А что же происходило в это время на востоке? Там чжурчжэни, одержавшие блистательную победу над многовековым врагом — киданями, отнюдь этим не удовлетворились. Старинный недруг пал, непокоренные остатки киданей ушли далеко на запад — казалось бы, все задачи решены, живи и радуйся. Но аппетит, как известно, приходит во время еды, и победоносные чжурчжэни обрушиваются на своего вчерашнего союзника — китайскую династию Сун. Вот когда сунские императоры пожалели о своей войне с государством Ляо, которое являлось фактическим буфером между лесостепными племенами варваров и плодородными землями Великой Китайской равнины. Буфер рухнул, и сунским китайцам пришлось плохо. Уже в 1127 году чжурчжэни взяли сунскую столицу Кайфын; сам император был взят в плен, а его брат бежал на юг, за Янцзы, оставив весь Северный Китай на разграбление захватчикам. В Южном Китае также воцарилось похоронное настроение: казалось, непобедимые маньчжурские воины вот-вот захватят всю китайскую территорию.

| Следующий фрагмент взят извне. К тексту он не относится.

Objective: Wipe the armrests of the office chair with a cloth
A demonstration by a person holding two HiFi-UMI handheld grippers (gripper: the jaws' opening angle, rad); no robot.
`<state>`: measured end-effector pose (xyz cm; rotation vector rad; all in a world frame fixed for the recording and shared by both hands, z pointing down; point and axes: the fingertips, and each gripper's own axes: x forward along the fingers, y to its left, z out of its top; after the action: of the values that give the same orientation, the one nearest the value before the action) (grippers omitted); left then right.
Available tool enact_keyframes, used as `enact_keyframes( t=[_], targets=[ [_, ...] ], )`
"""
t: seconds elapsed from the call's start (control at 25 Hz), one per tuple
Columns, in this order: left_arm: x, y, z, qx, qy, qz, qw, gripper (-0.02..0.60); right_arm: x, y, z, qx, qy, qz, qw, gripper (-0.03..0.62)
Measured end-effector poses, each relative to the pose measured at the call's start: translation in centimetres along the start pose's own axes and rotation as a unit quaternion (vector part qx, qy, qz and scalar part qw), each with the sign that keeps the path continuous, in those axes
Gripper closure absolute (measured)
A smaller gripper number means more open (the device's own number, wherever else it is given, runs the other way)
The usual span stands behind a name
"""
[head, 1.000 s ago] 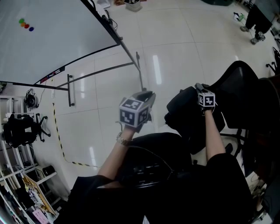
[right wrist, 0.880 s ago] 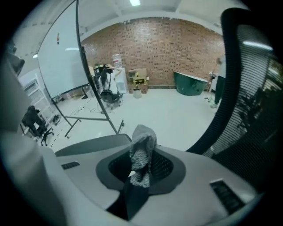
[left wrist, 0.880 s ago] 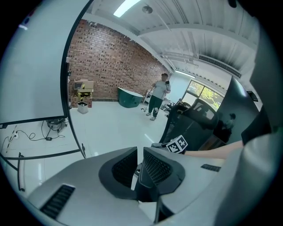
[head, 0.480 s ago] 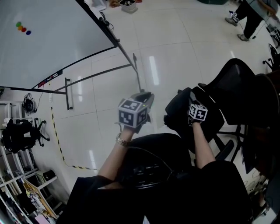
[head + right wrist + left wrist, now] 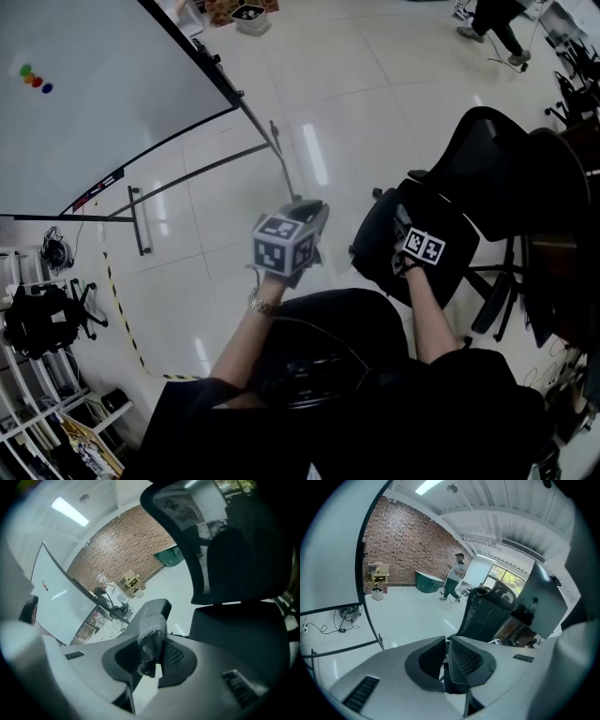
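Observation:
A black office chair stands to the right of my knees. My right gripper hangs over its near armrest, shut on a grey knitted cloth. In the right gripper view the cloth lies against the dark armrest pad, which runs ahead from the right gripper; the mesh backrest and seat rise at the right. My left gripper is held over bare floor left of the chair. In its own view the left gripper is shut with nothing in it.
A large whiteboard on a wheeled metal stand fills the upper left. More dark chairs stand at the right edge. A shelf with a black bag is at the left. A person walks far off.
My right gripper has moved left and down along the chair's armrest with the cloth in it. The left gripper has stayed where it was. The head view has shifted slightly.

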<state>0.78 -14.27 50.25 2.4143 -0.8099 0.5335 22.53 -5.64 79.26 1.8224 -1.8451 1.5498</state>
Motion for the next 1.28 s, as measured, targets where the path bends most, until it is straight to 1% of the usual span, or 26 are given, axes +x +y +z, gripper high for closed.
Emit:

Помощь пришла оттуда, откуда не ждали — из далеких северо-западных степей в тыл чжурчжэням ударило… монгольское войско во главе с только что избранным первым ханом монголов Хабул-ханом. Конечно, монголы вовсе не стремились помериться силами с чжурчжэнями: их задача была проста — хорошенько пограбить богатый Китай, пока чжурчжэни заняты борьбой с империей Сун. Но в итоге они невольно оказались сунскими союзниками по принципу «враг моего врага — мой друг». Сунская империя была спасена, хотя утратила половину Китая, а в 1141 году признала себя вассалом Цзинь. Но с этих пор монголы стали едва ли не главными врагами чжурчжэней в северных степях. С набега Хабул-хана началась война монголов и чжурчжэней — то полностью затухающая, то вспыхивающая вновь. И ее с полным основанием можно назвать Столетней, ибо закончилась она только в 1235 году, уже после смерти Чингисхана, при его преемнике Угедэе — полным уничтожением чжурчжэньской империи.
На первом этапе этой степной войны инициатива была на стороне чжурчжэней. Они и их ближайшие союзники татары одержали несколько военных побед. Хабул-хан едва не попал к чжурчжэням в плен, ему чудом удалось бежать уже из-под стражи. Его преемнику Амбагай-хану, как уже было сказано, повезло гораздо меньше: захваченный в плен татарами, он закончил свою жизнь прибитым чжурчжэнями к деревянному ослу. Третий и последний (до Темучина) монгольский хан Хутула, хотя и отомстил чжурчжэням за смерть предшественника победоносным набегом, но по возвращении из него чуть не оказался в плену у чжурчжэньских союзников (в качестве иллюстрации к китайской методике «разделяй и властвуй» заметим, что это было чисто монгольское племя дурбан/дорбэн). В свой лагерь Хутула вернулся, когда все уже считали его погибшим, и, как говорят, он даже сподобился увидеть собственные поминки. Впрочем, прожил он после этого недолго — по всей видимости, был отравлен. Воистину, монголам давали ясно понять, что ханское место стало слишком горячим, и результатом этого цзиньского террора стало то что после смерти Хутулы новый монгольский хан не был избран (хотя все шансы имел отец Темучина, Есугэй-багатур), и непрочное монгольское объединение развалилось. Тем самым чжурчжэни выполнили основную задачу — обезопасили свой северный тыл и смогли переложить проблему сдерживания монголов на своих союзников-татар. Чжурчжэньская империя Цзинь в год рождения Темучина практически достигла пика своего могущества.
А теперь от границ Китая двинемся на запад, по пути Елюя Даши. И мы сразу сталкиваемся с одним весьма интересным, хотя и небольшим народом. Имя ему — онгуты. Происхождение его также неясно, но поскольку это кочевое племя совершенно четко отделяли от находящихся по соседству татар, можно предположить, что по языку оно было монгольским. В пользу этого предположения говорит и тот факт, что позднее, в эпоху Чингисхана, онгуты часто брали жен от монголов, а своих дочерей отдавали замуж за монгольских богатырей. Любопытна историческая роль онгутов. Они довольно давно попали в прямую зависимость от Китая (по мнению Рашид ад-Дина, вообще в незапамятные времена эпохи Цинь и шаньюя Модэ). И по приказу китайских императоров, подтвержденному потом и чжурчжэнями, они должны были кочевать строго вдоль Великой Китайской стены — с тем, чтобы в случае нападения северных кочевников защищать эту самую стену. Поэтому онгуты проживали на длинной, но очень узкой полосе территории, и было их немного — четыре тысячи кибиток (двадцать-тридцать тысяч человек).